* Problem details *
Set the data down exactly as it stands, and keep its pictures out.

* Material provided *
============================================================
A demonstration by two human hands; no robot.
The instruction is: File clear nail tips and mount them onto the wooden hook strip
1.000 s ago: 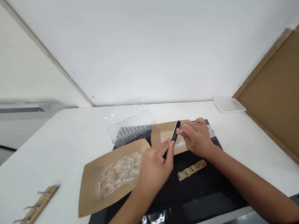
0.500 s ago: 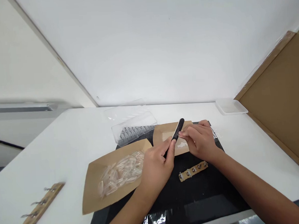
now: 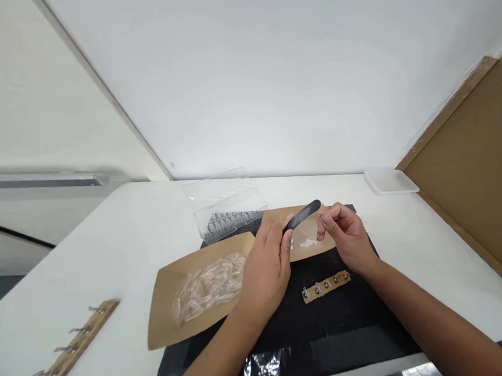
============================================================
* Response *
A demonstration by two human hands; no robot.
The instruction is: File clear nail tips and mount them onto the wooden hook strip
1.000 s ago: 
0.500 s ago: 
now: 

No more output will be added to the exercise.